Time-series were constructed at 10–15-day intervals, processed using ESA SNAP 12.0.0 [18], and further analyzed in Python 3.8.10 [19] using geospatial libraries like gdal [20], rasterio [21], geopandas [22], and matplotlib [23].

3.2. Public Data

Historical crop yield records per municipality were sourced from the State Agricultural Fund [2] and used as the target variable in model training. The data were aligned with the vegetation and climate inputs based on calendar year and administrative boundaries.

3.3. Climate and Land Cover Data

Weather data, including precipitation and temperature, were retrieved from the Bulgarian Meteorology and Hydrology Institute [24]. Land use and field boundaries were extracted from Bulgaria’s Agricultural Fund database. Data used for the research is described in Table 1.

4. Methodology

The methodological framework developed in this study integrates multitemporal Sentinel-2 satellite imagery, open public agricultural and climate datasets, and machine learning algorithms for municipal-scale crop yield prediction (Figure 3). The process consists of four main stages: data acquisition, preprocessing and time-series construction, feature extraction and integration, and model training and evaluation.
A brief overview of the methodological steps is shown in Figure 3.
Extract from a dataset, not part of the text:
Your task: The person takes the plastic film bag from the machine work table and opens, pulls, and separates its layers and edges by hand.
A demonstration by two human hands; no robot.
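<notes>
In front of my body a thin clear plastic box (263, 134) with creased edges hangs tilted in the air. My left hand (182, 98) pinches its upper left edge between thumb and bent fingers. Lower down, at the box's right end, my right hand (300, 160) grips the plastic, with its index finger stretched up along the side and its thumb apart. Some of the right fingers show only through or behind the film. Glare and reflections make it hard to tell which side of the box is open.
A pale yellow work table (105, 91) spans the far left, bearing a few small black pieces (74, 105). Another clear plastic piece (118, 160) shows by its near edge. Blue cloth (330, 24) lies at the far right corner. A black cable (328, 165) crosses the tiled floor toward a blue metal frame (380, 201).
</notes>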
4.1. Time-Series Construction

Vegetation indices were calculated for each scene and aggregated by municipality and cluster group. The data were normalized across years using calendar-day alignment to ensure comparability. The final dataset consisted of 15-day time-series profiles for the NDVI, EVI, and GCI for each municipality and cluster for both 2023 and 2024.

4.2. Feature Extraction

For each municipality–year–cluster combination, statistical features were extracted from the vegetation index time-series, including the following:
  • Mean and maximum values.
  • Standard deviation.
  • Timing of peak values.
  • Seasonal averages (April–June).
Climate variables were similarly summarized over the growing season. These were combined with land cover labels and yield records to build the feature set.

4.3. Machine Learning Model

A Random Forest Regressor was trained using the 2023 dataset. The model was evaluated with a test set and subsequently applied to the 2025 features to simulate prediction. Performance metrics included R2 (coefficient of determination), RMSE (Root Mean Square Error), and MAE (Mean Absolute Error).

5. Results

Time-series graphs show strong seasonal signals for the NDVI, EVI, and GCI across all municipalities. Cluster 0 consistently exhibited higher vegetation index values, indicating late-season or high-biomass crops. Cluster 1 showed moderate peaks consistent with early-harvested cereals, while Cluster 2 had the lowest values, indicating sparse or fallow vegetation. Interannual comparisons between 2023 and 2024 revealed variations in the timing and intensity of growth. In general, 2024 exhibited slightly earlier peaks in all indices, possibly due to warmer spring temperatures.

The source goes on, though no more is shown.